Diffuse midline gliomas with the histone 3-lysine-27-methionine (H3K27M) mutation should be considered in the differential diagnosis of recurrent hemiparesis and headache in patients with midline brainstem lesions, even with the absence of contrast-enhancement. Early diagnosis is essential for prognostication and engagement in trials evaluating novel therapeutics such as ONC-201.

Keywords: Primary Brain Tumor; Leptomeningeal Carcinomatosis; Diffuse Pontine Glioma; Stroke in Young Adults

List of abbreviations: CNS: Central Nervous System; CRP: C Reactive Protein; CSF: Cerebrospinal Fluid; GBM: Glioblastoma; H3K27M: Histone 3-Lysine-27-Methionine; HGG: High Grade Glioma; ICP: Intra-Cranial Pressure; IHC: Immunohistochemistry; MRI: Magnetic Resonance Imaging; WHO: World Health Organization

Introduction

Recent advances in the molecular characterization of gliomas has radically changed our understanding of high grade gliomas (HGG), including glioblastomas (GBM). HGG represent a range of tumors which share glial features and poor overall survival, particularly for GBMs. In adults they are often lobar, with only 14% reported in deeper brain structures [1]. On magnetic resonance imaging (MRI), GBMs are traditionally associated with avid contrast enhancement with marked vasogenic edema. On pathology, GBMs are classically associated with diffuse, infiltrative, small, polymorphic cells with an increased nuclear to cytoplasmic ratio, high mitotic index, and with both highly vascularized and necrotic regions. However, the revised 2021 World Health Organization (WHO) criteria recognized several new categorizes of HGG which share the poor survival outcomes of traditional GBMs, while lacking either the traditional imaging or pathology features described above [2].

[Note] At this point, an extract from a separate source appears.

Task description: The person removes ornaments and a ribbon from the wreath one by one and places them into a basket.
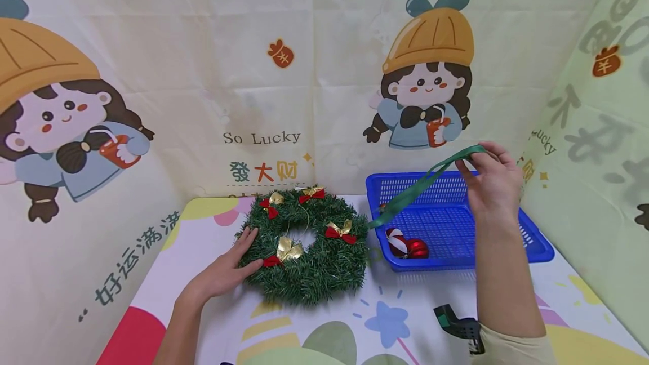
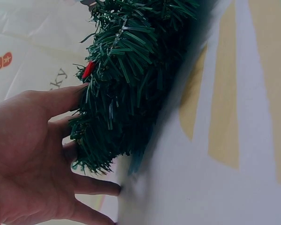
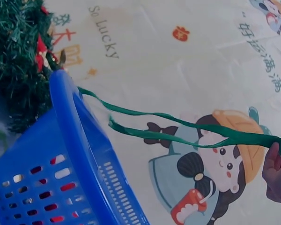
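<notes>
A green wreath [image 1: 324, 269] with several red and gold bows lies on the table. My left hand [image 1: 228, 266] rests against its left side, fingers spread and fairly straight; in the left wrist view the hand [image 2: 33, 154] touches the needles. Raised above the basket, my right hand [image 1: 494, 185] pinches a green ribbon [image 1: 413, 191]. The ribbon slopes down from those fingers toward the wreath's right edge. In the right wrist view two strands of ribbon [image 3: 178, 121] run from the fingers [image 3: 274, 173] past the basket rim; their far ends are hidden there.
A blue plastic basket [image 1: 539, 249] stands right of the wreath. Inside it are a red ball ornament [image 1: 418, 248] and a red-and-white ornament [image 1: 397, 242]. Printed cloth walls [image 1: 334, 100] rise behind and at both sides. A patterned cover lies on the table [image 1: 436, 286].
</notes>
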Action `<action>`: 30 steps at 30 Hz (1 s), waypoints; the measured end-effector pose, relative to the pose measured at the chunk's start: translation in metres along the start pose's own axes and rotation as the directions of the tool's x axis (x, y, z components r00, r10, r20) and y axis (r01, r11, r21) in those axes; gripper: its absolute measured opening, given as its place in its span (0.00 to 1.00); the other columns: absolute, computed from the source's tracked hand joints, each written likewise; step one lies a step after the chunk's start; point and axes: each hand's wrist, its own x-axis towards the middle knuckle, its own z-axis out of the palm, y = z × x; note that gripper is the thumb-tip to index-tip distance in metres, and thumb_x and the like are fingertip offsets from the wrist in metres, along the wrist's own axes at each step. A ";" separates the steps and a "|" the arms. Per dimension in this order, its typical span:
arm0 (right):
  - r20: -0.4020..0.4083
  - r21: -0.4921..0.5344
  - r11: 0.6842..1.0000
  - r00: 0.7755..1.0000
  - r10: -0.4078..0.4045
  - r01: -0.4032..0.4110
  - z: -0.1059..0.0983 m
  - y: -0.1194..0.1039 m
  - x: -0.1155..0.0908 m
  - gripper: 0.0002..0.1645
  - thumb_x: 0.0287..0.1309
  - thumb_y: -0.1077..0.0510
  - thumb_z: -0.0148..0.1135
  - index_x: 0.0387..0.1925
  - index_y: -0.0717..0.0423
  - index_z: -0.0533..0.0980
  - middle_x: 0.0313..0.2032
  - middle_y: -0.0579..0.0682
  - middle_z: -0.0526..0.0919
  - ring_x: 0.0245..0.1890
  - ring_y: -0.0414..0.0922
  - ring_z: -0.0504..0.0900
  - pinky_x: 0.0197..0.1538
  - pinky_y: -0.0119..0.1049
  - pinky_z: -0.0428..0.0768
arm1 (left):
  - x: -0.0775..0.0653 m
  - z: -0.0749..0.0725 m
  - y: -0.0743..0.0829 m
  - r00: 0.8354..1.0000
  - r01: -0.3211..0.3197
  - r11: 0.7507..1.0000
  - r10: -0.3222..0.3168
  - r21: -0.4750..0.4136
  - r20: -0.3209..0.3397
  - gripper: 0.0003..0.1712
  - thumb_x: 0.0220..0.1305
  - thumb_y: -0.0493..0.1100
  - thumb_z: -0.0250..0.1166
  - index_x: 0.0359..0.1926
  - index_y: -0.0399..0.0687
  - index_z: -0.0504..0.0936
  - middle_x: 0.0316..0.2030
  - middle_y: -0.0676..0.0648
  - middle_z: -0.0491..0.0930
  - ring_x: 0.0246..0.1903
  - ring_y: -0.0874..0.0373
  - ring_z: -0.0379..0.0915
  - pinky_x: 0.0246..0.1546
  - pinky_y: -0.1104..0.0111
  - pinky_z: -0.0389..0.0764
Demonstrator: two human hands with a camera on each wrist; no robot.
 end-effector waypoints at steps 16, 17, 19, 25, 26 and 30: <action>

One such entity are midline gliomas carrying the histone 3-lysine-27-methionine (H3K27M) histone mutation [2-4]. H3K27M gliomas tend to occur in younger individuals with a particular pediatric/young adult bias for pontine lesions [5]. There is no gender predilection [3,6]. Ninety-three percent of pontine gliomas carry the H3K27M mutation [6]. Presenting symptoms vary based on location and extent of infiltration but commonly include cranial nerve palsies, hemiparesis, ataxia, nausea, vomiting, and headaches.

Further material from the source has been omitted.